Immersion

Playfulness, experimentation and innovation. The exhibition titled Immersion, a collaboration between METU and MNB Arts and Culture, is based around these concepts at the intersection of art and design. In the framework of the joint courses in the autumn semester of 2023/2024, students of graphic design and fashion, textile and jewellery-accessories design created their semestrial design projects inspired by the works of the contemporary art collection managed by the Central Bank of Hungary (Magyar Nemzeti Bank, MNB).

The exhibition of student work will be based around a MNB artworks, each of the latter appearing as a hub, showcasing the results. Interdisciplinary in its genre, the genre diversity of the resulting ideas is indicated by the fact that, for example, Tamás Melkovics’ organically sprawling sculptures made of modules have inspired the creation of clothing objects, board games, handbags and jewellery collections. The students chose different strategies, deploying the most varied design practices and occupying different positions in the domain defined by the concepts of quotation, paraphrase or homage.
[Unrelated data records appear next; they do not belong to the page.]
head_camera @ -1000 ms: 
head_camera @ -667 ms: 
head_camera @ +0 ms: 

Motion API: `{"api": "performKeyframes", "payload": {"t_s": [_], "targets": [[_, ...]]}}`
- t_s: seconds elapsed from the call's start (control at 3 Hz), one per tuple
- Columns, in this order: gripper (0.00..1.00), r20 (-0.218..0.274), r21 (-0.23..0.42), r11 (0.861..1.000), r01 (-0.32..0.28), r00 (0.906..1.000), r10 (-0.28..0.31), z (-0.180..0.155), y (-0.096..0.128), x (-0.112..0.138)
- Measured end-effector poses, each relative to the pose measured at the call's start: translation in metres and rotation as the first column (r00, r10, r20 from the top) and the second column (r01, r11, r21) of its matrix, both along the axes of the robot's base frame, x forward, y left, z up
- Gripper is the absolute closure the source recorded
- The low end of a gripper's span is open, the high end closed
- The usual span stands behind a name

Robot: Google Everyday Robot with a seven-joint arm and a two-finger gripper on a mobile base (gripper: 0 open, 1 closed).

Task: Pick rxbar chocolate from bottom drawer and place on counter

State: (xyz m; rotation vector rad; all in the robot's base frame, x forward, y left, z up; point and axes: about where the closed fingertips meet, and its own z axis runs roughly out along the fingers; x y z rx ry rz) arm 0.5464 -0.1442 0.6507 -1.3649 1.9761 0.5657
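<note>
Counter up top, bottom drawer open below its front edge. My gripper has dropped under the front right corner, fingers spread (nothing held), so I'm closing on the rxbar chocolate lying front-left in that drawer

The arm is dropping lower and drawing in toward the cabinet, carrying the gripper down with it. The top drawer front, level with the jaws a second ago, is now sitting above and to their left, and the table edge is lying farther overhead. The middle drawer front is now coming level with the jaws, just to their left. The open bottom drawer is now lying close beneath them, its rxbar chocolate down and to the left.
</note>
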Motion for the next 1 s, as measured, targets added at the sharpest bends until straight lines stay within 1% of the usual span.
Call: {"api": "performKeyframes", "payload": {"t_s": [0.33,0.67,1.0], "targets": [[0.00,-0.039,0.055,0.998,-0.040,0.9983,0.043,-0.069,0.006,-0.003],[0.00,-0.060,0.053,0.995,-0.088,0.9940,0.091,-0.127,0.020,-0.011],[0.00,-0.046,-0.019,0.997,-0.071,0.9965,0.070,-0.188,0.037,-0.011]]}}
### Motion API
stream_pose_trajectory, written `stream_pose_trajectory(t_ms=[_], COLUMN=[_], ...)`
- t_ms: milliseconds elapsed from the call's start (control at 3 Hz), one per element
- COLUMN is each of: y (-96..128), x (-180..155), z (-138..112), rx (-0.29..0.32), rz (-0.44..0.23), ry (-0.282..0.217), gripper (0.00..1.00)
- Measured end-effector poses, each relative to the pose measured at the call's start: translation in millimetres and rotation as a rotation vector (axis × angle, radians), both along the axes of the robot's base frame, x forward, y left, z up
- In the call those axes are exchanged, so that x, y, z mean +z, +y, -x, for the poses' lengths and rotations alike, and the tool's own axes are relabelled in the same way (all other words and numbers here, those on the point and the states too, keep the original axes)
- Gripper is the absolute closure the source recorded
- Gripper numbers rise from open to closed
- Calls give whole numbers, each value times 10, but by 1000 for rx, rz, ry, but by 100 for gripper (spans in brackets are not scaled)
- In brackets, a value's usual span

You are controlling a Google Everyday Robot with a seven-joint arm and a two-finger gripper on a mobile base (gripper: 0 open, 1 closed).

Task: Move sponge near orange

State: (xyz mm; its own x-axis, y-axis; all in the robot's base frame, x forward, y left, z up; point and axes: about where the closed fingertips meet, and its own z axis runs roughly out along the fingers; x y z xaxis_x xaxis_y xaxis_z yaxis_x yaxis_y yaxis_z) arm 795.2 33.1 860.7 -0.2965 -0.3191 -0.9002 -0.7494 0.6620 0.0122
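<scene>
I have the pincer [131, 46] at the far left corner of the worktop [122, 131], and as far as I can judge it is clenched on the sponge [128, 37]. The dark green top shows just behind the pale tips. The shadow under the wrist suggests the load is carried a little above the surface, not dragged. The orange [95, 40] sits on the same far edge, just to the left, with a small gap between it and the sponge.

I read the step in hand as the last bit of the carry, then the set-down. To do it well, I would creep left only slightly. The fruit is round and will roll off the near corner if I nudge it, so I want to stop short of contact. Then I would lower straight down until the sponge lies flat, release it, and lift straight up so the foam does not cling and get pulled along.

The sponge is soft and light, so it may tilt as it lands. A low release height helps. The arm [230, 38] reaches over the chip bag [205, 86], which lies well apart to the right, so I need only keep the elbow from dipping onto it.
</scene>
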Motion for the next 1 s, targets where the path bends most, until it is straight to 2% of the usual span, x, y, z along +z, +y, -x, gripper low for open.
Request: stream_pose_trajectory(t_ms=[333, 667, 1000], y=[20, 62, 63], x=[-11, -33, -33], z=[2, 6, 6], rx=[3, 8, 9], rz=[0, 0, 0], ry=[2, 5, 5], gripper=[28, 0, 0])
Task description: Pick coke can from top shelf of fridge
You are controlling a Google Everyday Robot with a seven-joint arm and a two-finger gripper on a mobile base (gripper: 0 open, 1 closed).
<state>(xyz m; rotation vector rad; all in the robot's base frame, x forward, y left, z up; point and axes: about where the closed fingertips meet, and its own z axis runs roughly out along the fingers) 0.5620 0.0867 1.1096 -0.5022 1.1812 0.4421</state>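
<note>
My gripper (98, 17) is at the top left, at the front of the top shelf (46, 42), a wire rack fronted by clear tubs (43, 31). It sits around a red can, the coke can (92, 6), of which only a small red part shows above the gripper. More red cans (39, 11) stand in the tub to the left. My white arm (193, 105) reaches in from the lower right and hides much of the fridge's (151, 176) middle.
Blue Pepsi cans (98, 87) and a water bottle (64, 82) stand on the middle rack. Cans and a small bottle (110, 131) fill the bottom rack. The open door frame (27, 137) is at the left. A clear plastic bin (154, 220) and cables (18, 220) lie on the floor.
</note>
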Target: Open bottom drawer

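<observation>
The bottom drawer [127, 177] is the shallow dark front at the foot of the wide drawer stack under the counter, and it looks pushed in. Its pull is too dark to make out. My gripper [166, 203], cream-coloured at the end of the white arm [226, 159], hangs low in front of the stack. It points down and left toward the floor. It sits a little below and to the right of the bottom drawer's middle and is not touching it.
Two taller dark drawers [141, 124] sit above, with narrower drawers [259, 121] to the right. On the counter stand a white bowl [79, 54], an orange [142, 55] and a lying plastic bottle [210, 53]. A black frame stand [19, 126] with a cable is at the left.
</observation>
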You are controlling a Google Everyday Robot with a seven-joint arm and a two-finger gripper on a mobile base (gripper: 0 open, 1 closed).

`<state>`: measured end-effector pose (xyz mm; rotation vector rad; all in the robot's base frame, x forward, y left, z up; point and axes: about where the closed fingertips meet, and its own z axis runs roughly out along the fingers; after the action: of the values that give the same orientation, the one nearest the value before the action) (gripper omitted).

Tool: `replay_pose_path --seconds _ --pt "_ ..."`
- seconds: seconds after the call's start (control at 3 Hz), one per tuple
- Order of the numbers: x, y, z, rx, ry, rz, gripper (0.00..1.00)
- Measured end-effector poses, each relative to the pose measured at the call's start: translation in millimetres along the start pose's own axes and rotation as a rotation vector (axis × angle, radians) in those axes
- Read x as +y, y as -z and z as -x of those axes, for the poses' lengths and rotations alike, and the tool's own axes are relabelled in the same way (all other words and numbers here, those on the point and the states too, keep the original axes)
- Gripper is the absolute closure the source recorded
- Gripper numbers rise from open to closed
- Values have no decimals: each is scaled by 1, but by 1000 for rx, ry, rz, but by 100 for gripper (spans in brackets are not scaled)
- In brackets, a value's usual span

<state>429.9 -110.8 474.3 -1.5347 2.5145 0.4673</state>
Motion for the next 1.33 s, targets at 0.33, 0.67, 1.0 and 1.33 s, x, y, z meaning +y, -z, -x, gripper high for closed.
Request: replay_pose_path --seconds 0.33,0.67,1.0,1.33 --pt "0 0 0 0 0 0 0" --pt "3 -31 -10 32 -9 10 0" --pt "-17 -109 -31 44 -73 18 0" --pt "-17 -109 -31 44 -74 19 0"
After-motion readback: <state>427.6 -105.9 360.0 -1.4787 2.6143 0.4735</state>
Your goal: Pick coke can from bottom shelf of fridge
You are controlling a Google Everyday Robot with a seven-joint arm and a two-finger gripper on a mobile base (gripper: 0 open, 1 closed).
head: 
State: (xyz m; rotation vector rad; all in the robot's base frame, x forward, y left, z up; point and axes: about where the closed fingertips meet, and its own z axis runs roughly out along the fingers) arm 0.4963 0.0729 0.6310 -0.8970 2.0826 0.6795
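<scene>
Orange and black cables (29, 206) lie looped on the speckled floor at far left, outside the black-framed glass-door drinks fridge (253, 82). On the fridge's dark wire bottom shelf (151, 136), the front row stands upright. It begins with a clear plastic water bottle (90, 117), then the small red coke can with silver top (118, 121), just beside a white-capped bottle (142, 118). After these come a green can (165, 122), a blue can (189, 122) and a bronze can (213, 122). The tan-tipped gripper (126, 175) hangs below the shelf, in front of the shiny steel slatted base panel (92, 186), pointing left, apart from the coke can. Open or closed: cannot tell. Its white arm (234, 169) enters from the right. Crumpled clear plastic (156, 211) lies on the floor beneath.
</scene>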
Different forms of dialogue were realised, in relation to „object of inspiration” and „reflection”. In some cases the work of art that triggered the student’s imagination is immediately recognisable, in other cases the connection is more complicated, more metaphorical: in addition to transcribing the colours, forms and visual features of a particular artist, for example, translating the works of Márton Nemes into the language of fashion; there were also students who adopted the working method and technique of a particular artist, for example, the construction of layers in the case of Ádám Szentpétery. A more conceptual relationship is marked by the use and reinterpretation of an often quoted, anecdotal sentence of the artist as a starting point, such as the visual diary based on Zsófi Barabás’s „emotional abstraction” or the writing system built on the work of Kamill Major. Some students translated a particular work by an artist, such as Ilona Keserü’s Labyrinth, into the language of games, while others took groups of artists or even the collection itself as a starting point – thus creating representative albums.

It is a pleasure for us to exhibit together, to have a real dialogue between student works and the works of artists from different generations in the MNB’s collection.